The FAQ was written by a man named Nigel Phillips, and it can be seen in full here. Phillips tackles the issue of forced organ donation. In short, the ethical dilemma is whether it is justifiable to kill a healthy human being for the purpose of harvesting his organs to save the lives of five people who need his organs to live. Does utilitarianism require us to kill the one healthy person to save the five sick ones?

A common fear about utilitarianism is that the theory would require us to kill the healthy person. Phillips says “not so fast”, explaining that there are all kinds of negative consequences that would result from the murder, in addition to the death we would have caused.

Phillips: How could we pick a victim for our supplies, without generating fear and alarm in the community? If someone who goes to hospital with a minor complaint gets killed for his body parts by the doctors, would this not generate a fear of hospitals in the general populace… who would then refuse to enter one lest a similar situation occur again? And how, if we give doctors the power to decide who should die and who should live, do we stop doctors abusing their powers and becoming, for instance, extortionists?

So good, so far. But the next sentence Phillips writes should leave all utilitarians scratching their head.

There is also the assumption that different people’s lives necessarily have roughly equal worth… which is simply ridiculous from a utilitarian perspective. What if the two recipients are Hitler and Göring, and the forced donor is Martin Luther King?

The idea that people have equal worth is ridiculous? This is certainly not my belief. I believe that a person’s moral worth is a function of their ability to experience happiness in the future. It has nothing to do with their past actions. I feel comfortable with the idea that Hitler, Göring and King all have equal moral worth.

Now, before you leave any nasty comments, I do not believe that we should treat a mass murderer the same as a civil rights leader. How we assess a person’s moral worth and how we treat that person are separate issues. If punishing Hitler and Göring would have eased the pain of the holocaust survivors, or would have discouraged future wars or genocides, then those are good arguments for punishing them. I don’t think punishing King would ease anyone’s pain and it wouldn’t make war less likely, so he should be treated differently. But notice that the difference in treatment is due to a difference in expected consequences and not in the moral worth of the subjects.

As a matter of fact, Phillips embraces this very philosophy later on in the FAQ when discussing the issue of punishment.
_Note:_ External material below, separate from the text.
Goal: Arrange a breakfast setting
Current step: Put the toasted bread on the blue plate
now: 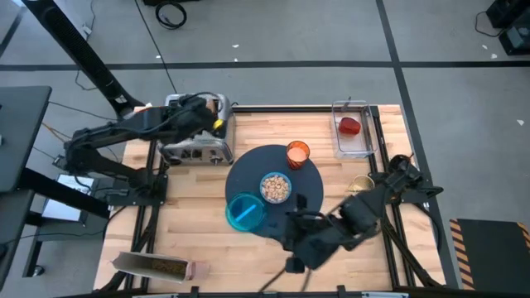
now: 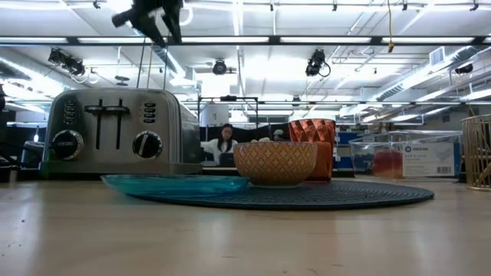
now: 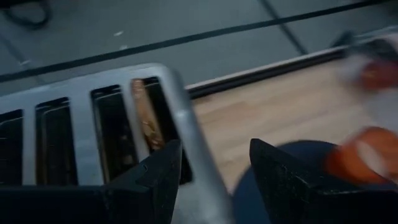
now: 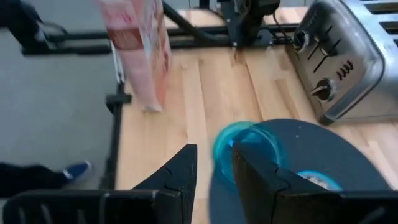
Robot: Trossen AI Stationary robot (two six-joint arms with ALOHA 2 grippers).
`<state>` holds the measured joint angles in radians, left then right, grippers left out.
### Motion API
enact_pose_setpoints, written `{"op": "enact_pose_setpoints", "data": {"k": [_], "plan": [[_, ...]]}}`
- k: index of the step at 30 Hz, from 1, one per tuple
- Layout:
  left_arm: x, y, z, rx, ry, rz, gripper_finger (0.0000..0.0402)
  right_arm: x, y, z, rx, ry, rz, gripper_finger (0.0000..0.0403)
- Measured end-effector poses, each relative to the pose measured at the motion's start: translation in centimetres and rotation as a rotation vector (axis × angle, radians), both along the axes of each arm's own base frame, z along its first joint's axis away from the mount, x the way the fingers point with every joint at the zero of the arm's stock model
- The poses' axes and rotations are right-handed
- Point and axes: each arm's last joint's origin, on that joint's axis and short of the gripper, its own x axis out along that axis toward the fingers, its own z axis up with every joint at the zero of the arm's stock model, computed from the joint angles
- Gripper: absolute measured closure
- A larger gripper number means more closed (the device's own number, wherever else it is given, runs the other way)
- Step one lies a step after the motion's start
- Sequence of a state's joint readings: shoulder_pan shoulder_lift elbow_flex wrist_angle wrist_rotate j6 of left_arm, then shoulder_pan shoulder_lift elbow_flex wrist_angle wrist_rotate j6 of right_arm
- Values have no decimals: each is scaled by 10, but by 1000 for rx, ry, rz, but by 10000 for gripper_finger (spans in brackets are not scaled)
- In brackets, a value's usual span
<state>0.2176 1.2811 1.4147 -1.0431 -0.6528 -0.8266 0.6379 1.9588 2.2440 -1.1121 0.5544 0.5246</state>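
Wooden tabletop carries the setting. Nearest lies a cereal box [image 1: 153, 266] on its side at the near left edge, set aside. The right gripper [image 1: 296, 217] hovers over the mat's [image 1: 306, 178] near edge, fingers narrow and empty. Teal plate [image 1: 245, 212] overhangs the mat's near-left rim, likely awaiting toast; bowl [image 1: 276, 187] sits central, orange cup [image 1: 297, 153] behind. Farther left, the left gripper [image 3: 211, 180] hangs wide over the toaster [image 1: 197, 141], aimed at the toast slice [image 3: 146, 118] in its slot. Red fruit [image 1: 351, 127] waits in a clear tub [image 1: 364, 141] far right.

One toaster [image 1: 197, 132] with four slots, one toast slice [image 3: 147, 118], one round mat [image 1: 248, 170], one cereal bowl [image 1: 276, 187], one orange cup [image 1: 297, 153], one teal plate [image 1: 245, 212], one clear container [image 1: 354, 142] holding one red fruit [image 1: 350, 126], one cereal box [image 1: 157, 265].
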Motion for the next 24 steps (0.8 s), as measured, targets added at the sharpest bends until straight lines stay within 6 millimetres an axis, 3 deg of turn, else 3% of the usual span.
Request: {"op": "enact_pose_setpoints", "data": {"k": [10, 24], "plan": [[8, 62, -30, -131, 99, 144, 205, -27, 39, 1, 166, -77, -79, 293], [6, 107, -57, -320, 130, 188, 213, -34, 48, -2, 210, -87, -116, 295]]}}
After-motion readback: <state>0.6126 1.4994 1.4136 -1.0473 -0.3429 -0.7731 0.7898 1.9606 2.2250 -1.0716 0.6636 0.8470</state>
Phillips: Utilitarianism does not accept that the “guilty” deserve “punishment” – it views punishment as a prima facie evil since it involves the infliction of harm. This harm can be justified if it has greater benefits in terms of maintaining order in the community, but the utilitarian position is that if punishment is not justified by utility then it is not justified at all.

I couldn’t agree more.


Looking back on 2010, in 200 years

April 11, 2010

It’s hard to believe that slavery was once an acceptable idea. A lot of ideas that were common in the past are unfathomable now. It appears to many people, including me, that the society we live in is constantly shredding old prejudices and irrational ways of thinking. I believe this process will continue for many more years, and will probably never end.
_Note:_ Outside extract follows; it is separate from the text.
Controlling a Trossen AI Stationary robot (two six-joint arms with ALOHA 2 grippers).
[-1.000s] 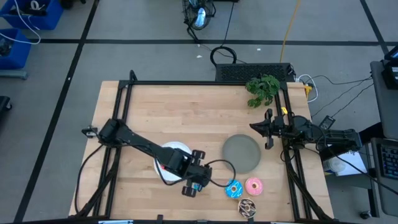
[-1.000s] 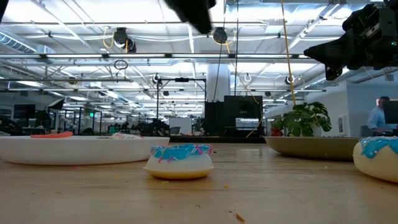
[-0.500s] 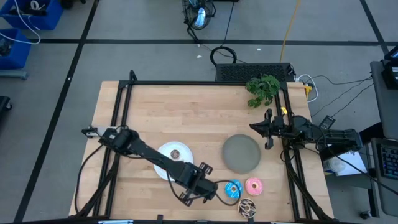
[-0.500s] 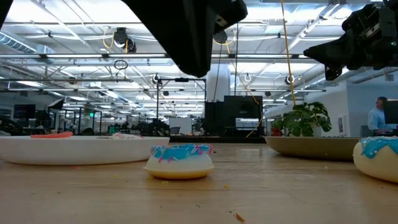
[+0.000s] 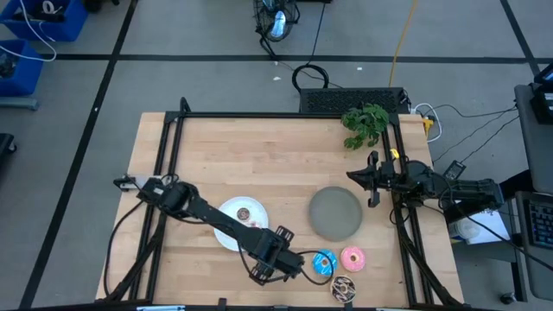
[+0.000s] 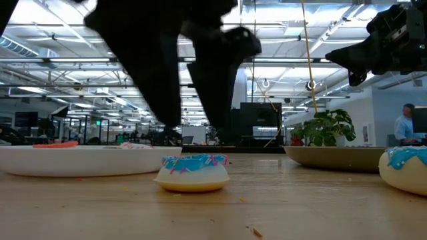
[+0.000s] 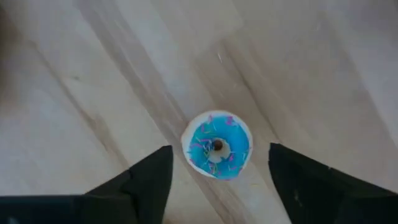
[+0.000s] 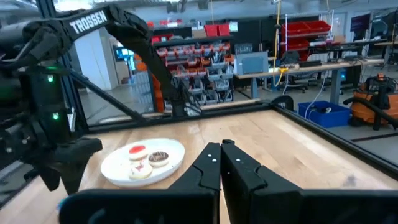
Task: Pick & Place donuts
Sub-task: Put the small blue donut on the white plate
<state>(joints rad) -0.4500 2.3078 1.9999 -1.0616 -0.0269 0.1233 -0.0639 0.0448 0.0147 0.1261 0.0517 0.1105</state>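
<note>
bare wood around blue sprinkled donut (image 7: 217, 144), pink donut (image 5: 352, 257) near

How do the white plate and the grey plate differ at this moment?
The white plate carries small donuts, red, brown and white in the right wrist view; the grey plate carries nothing. The white plate is bright and partly covered by the left arm in the high view, while the grey plate is dull and fully visible. The grey plate looks somewhat larger. Both are round and lie flat on the wooden table.

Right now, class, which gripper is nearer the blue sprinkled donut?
Left. The left gripper hovers open directly above the blue sprinkled donut; the right gripper waits shut beyond the grey plate.
</note>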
An interesting question, then, is what common beliefs from the year 2010 will be held in contempt 200 years from now. In the year 2200, will human beings look back on our civilization with the same kind of shame that we now feel toward the slave traders from the 18th century? What characteristic of our society will elicit shock and horror in future generations?

If society continues to progress in the direction it has been for the last few hundred years, I can venture a guess, and that is:

My prediction: I believe the commonly held view that a person’s moral worth comes from their citizenship is the most pernicious and depraved idea of our age.

It is responsible for cavalier attitudes to waging war on foreigners and an indifference and unwillingness to alleviate their suffering. I hope and pray that in the coming centuries this belief will be seen as just as wicked and perverted as we now view racism.

Here is an example of the depravity I am referring to. It is the Center for Immigration Studies’ Mark Krikorian, writing shortly after the earthquake in Haiti, explaining why the United States should not allow in more Haitian refugees:

Krikorian: The impact on the job prospects of the less-skilled American workers that additional Haitians would be competing with in an environment of widespread unemployment is a matter of indifference to those whose main concern is the well-being of the foreign country rather than of the people whose interests they are supposed to be pursuing. In short, the place to help Haitians is in Haiti, not the United States.

I’m curious to know what my readers think, so I’ve made a poll with what I believe are the leading contenders for “currently common attitude most likely to offend the sensibilities of future generations.”

If I’ve left off an important one, feel free to share your own in the comments section.

Learning a foreign language? Keep it simple

April 1, 2010

Languages are complex. They have all kinds of confusing rules to remember. You may not notice this in your daily life when you speak your own native language, but I can assure you it becomes apparent when you try to learn a foreign one.

I have been interested in foreign languages for a number of years. I spent my senior year of college studying Spanish in Mexico. I had ample opportunity to use the Spanish I learned in class at the dinner table with my Mexican host family. I was learning new words everyday, and it was exciting to test out the vocabulary I acquired in the morning with my Mexican parents at night. That was when I began to question the usefulness of the Spanish I was learning.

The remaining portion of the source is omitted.